On Friday I relayed the news of the contract offers given by the Pirates to Freddy Sanchez and Jack Wilson. When I did, I said "I can't recall an instance of Pirates' GM Neal Huntington playing games with players." Well, here's an instance of it:
The Pirates yesterday pulled back their contract extension offers to Jack Wilson and Freddy Sanchez and, though they remain open to new negotiations, there was no indication any are forthcoming. "That time has come and gone," general manager Neal Huntington said of the offers' lifespan. "They feel like we're awfully light both in years and dollars. In our minds, the conversations are at a standstill . . . Typically, in a negotiation, you get a counter-offer. That's how conversations continue. We've not gotten that to this point."
I love how Huntington is trying to make Wilson and Sanchez sound like the bad guys here. But listen to Wilson: "Answer me this: How can we respond with counter-offers when we were told that those were take-it-or-leave-it offers? How do you counter that?" And then listen to Huntington again:
"A year ago, I was an idiot for extending Freddy for $6 million. And now, I'm an idiot for not being willing to give him a heck of a lot more than that. In Jack's case, he has played terrific defense for us, maybe the best of his career. But this is the fourth of five years that he's been a below-average league bat for his position. So, we've got to be realistic in our evaluations."

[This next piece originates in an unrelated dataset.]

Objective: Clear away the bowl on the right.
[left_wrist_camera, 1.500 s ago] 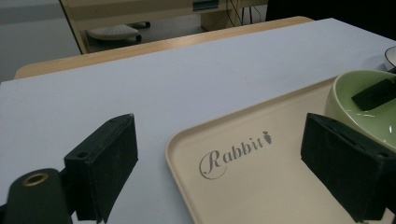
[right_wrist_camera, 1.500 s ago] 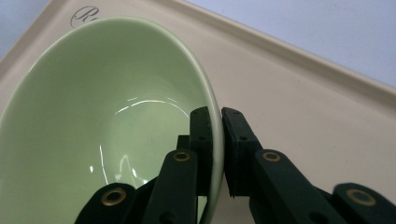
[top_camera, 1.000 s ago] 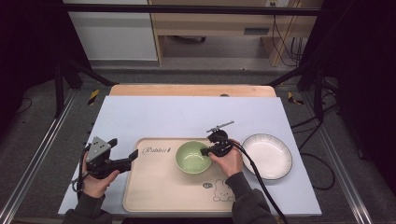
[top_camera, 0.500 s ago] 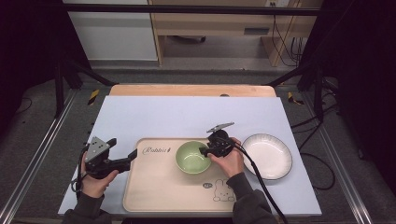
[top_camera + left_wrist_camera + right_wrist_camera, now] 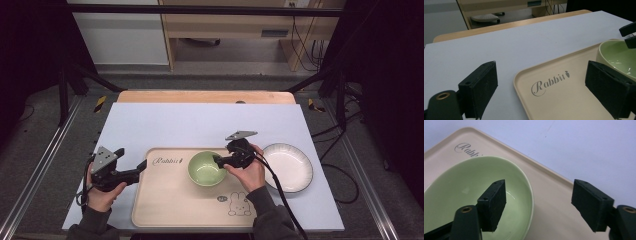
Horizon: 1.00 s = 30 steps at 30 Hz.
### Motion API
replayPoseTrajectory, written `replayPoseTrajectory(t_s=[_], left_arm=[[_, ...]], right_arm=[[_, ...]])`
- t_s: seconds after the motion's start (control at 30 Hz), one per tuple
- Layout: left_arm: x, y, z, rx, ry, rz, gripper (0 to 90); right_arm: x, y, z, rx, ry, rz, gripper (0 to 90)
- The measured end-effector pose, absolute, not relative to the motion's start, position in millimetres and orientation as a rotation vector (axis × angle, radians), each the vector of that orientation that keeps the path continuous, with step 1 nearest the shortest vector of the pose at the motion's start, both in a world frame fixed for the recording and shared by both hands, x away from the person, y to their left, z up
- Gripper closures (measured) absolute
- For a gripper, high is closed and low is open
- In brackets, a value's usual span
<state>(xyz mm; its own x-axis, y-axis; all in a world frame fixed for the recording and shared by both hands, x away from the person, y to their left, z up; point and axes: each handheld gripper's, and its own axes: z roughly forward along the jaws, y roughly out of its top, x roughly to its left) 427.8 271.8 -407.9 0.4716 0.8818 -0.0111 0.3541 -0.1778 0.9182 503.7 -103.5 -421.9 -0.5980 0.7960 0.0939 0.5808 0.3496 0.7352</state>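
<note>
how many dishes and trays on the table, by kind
green bowl: 1
white plate: 1
beige tray: 1
total: 3

Pale green glossy ceramic bowl, upright, empty, on beige rectangular tray with "Rabbit" lettering, toward tray's far right part.
</note>
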Motion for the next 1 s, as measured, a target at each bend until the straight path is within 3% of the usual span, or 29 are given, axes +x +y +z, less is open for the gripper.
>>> replayPoseTrajectory(t_s=[0.6, 1.0], left_arm=[[429, 272, -410, 1.751, 1.065, 0.678, 10.3], [430, 274, -413, 1.751, 1.075, 0.674, 10.2]], right_arm=[[478, -127, -396, 1.149, 2.132, 1.223, 14.2], [461, -153, -393, 1.136, 2.072, 1.211, 11.6]])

Except that, according to the wire reports, he wasn't offering "a heck of a lot more than that":
Sanchez was offered $10 million over two seasons, a deal contingent upon him shelving the $8.4 million he will be owed in 2010 if he makes 600 plate appearances this season. Wilson, the most tenured Pirates player with nine seasons in uniform, was offered $8 million over two years - or less than his club option of $8.4 million for next season alone.
To sum up: Sanchez was given an option by Neal Huntington that rewarded good consistent play, and he has delivered it. The new offer he was given, however, takes that away and stands to pay him far less than he can expect to get over the next two years regardless. Wilson is also being asked to drop his option and take a pay cut, all while being bad-mouthed by his boss. Neither of the offers ever stood a chance of being accepted and Huntington had to know it.
Not that they're necessarily terrible offers on some objective level. In fact, they probably represent decent approximations of each players' value going forward. The problem, though, isn't the offers themselves. It's the way in which they were communicated: publicly, and in such a way as to put Sanchez and Wilson on the spot and to make them sound like bad guys when they were rejected.
A GM in Huntington's position sometimes has to make unpopular moves, such as parting with popular players like Sanchez and Wilson. He should have the guts to simply do so, however, rather than make a big phony show of wanting to keep them in an effort to win the P.R. game.